花咲く森のから騒ぎ
 ハンスたちの話によると、ジョナサンという少年は何度も政府の役人に捕らえられそうになりながら懸命に塩を運んでいたそうなのだ。薄い氷が張った川を渡れるのは、小さな子供に限られている。

 橋や船を使うことなく役人の目をかいくぐって少しずつ塩を運ぶ少年を村人達は待ちわびていたという。
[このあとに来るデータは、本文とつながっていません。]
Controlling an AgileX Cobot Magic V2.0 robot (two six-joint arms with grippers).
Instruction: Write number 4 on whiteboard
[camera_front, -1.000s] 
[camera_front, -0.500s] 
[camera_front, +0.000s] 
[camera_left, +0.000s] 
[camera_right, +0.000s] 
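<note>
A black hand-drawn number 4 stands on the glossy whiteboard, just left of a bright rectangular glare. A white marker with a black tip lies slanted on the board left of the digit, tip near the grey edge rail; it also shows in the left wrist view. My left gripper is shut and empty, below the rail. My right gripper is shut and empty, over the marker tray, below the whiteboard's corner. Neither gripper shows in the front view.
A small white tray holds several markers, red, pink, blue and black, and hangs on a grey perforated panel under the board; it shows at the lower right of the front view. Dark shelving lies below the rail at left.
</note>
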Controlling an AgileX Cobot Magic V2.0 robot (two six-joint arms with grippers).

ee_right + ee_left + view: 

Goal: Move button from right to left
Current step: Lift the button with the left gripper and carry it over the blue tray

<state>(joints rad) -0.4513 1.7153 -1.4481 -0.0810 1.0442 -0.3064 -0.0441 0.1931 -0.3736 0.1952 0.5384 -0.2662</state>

「ジョナサンは悪い子ではないのです。法律を破ることは悪いことなのかもしれません。けれど、その法律に大きな問題がある場合、庶民は工夫して生き抜くしかないのです。人間は、塩なしじゃ生きていけません」

 ちなみに、ハンスを密猟者として密告したのは毛皮商人の男のようである。毛皮の取引の値段で揉めた際にハンスを密猟者だと判事に告げたという。
 
 ハンスは真剣な顔で私に訴えかけている。
 
「王子様……。塩の掟は、あなた様が作った法ではありません。ですから、あなた様を責めている訳ではないのです。税を納める大切さも分かっております。しかし、貴族や役人どもが、塩を転売して儲けています。あいつらこそ、正真正銘の逆賊です。王家を欺く悪党なのです」

「うむ。なるほど……。そなた達の言いたいことは分かるぞ。まったく、その通りだな。あやつらを懲らしめてやらねばなるまい」

 そうよね。暴利を貪る商人や貴族にはムカつくわ。私も、庶民のはしくれだから、あなた達のことは分かるわよ。
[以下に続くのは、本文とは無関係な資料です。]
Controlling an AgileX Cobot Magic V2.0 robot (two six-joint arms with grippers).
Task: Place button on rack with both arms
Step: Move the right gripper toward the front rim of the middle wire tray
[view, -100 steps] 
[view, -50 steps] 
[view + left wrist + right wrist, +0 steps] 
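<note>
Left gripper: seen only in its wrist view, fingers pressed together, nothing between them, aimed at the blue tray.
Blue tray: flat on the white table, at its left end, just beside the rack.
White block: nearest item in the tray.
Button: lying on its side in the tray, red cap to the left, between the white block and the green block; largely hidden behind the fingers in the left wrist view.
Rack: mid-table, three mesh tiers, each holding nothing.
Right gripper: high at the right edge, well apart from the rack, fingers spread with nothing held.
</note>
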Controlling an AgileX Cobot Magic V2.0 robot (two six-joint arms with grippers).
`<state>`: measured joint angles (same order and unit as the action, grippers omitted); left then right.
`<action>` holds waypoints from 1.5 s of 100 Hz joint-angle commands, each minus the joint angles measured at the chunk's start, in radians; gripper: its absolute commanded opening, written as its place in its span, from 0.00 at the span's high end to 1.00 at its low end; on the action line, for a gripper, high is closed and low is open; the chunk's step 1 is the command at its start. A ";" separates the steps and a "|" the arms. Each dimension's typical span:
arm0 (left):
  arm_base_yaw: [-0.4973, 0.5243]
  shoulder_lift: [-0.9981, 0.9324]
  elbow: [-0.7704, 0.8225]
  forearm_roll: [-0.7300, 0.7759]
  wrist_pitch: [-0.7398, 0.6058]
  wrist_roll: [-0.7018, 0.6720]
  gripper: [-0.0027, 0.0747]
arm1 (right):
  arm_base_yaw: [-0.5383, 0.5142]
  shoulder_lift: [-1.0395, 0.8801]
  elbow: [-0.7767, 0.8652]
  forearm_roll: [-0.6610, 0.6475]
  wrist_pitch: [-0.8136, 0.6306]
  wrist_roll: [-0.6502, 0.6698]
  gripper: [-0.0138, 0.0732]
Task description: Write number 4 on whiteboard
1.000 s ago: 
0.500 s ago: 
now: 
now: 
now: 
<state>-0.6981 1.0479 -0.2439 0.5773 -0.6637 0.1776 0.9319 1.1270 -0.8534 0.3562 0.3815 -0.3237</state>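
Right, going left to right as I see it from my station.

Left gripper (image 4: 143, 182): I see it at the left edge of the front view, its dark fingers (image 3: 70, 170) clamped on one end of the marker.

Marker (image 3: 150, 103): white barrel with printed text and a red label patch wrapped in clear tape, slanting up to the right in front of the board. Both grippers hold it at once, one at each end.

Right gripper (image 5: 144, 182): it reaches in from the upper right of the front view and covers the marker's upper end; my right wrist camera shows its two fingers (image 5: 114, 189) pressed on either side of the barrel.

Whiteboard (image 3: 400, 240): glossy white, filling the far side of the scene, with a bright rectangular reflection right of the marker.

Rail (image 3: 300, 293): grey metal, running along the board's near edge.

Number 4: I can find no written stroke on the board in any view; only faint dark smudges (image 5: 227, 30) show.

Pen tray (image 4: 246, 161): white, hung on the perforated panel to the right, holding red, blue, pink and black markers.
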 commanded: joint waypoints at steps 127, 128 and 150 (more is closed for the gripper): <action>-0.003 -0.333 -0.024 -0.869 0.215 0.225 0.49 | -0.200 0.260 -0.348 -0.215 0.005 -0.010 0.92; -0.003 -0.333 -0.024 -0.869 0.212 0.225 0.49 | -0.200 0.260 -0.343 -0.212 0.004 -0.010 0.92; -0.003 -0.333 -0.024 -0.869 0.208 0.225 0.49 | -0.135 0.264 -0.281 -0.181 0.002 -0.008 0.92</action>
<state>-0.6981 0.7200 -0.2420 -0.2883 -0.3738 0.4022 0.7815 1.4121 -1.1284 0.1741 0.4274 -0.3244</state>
「しかし、そのジョナサンという少年は監獄に収監されていないようだったぞ。どういうことなのだ?」

 リストにはそういう名前の子はいなかった。監獄の中で、幼い子を見かけた記憶もない。見かけたら、私は真っ先に救っていたわ。

 すると、ハンスは切羽詰ったように声を軋ませている。

「今朝、あいつは死刑執行人の館に連れて行かれちまったんですよ! 明日、日が暮れる頃に処刑されるんです! 死刑になる奴は死刑執行人の手によって、全身を清められてから殺されることになっているのです」

「死刑執行人の館だと!」

 むむっ、これはまずいわ。

 確か……。貴族や王族といった身分の高い者たちは首を斬られるのだが、庶民は絞首刑になるのよね。刑の執行は、たいてい、村の人達が見ている前で行われることになっている。

 今なら間に合う! 私は葦毛の馬にまたがり死刑執行人のもとへと向かった。

 恩赦よ! そうよ、王子である私が恩赦を発令してしまえばいいのよ。
 
 しかし、そうはいかないようなのだ。死刑執行人のランドールという中年の男が悲しげに首を振ったのである。
 
「王子様、死刑を中止するには正式な書類を発行していただかなければなりません」

「おおっ、そうか。分かったぞ! それならば今すぐ書くとしよう! ペンをよこせ!」

「お言葉ですが、それには議会の承認の印が必要なのでございます」

 死刑執行人のランドールという男は不思議な雰囲気の男である。

 死刑執行人の職業は親から子へと受け継がれていくものなのだ。

 死体を切り刻んだり、罪人の拷問に立ち会ったりしているうちに、人間の身体に関して詳しくなった彼等は、いつからか、薬師として町の人達に奉仕するようになっていた。死刑執行人の館では、いつも、大勢の怪我人や病人が大勢集まっている。医療費はいらなかった。死刑執行人は、貧しい者達を無料で診察しているのだ。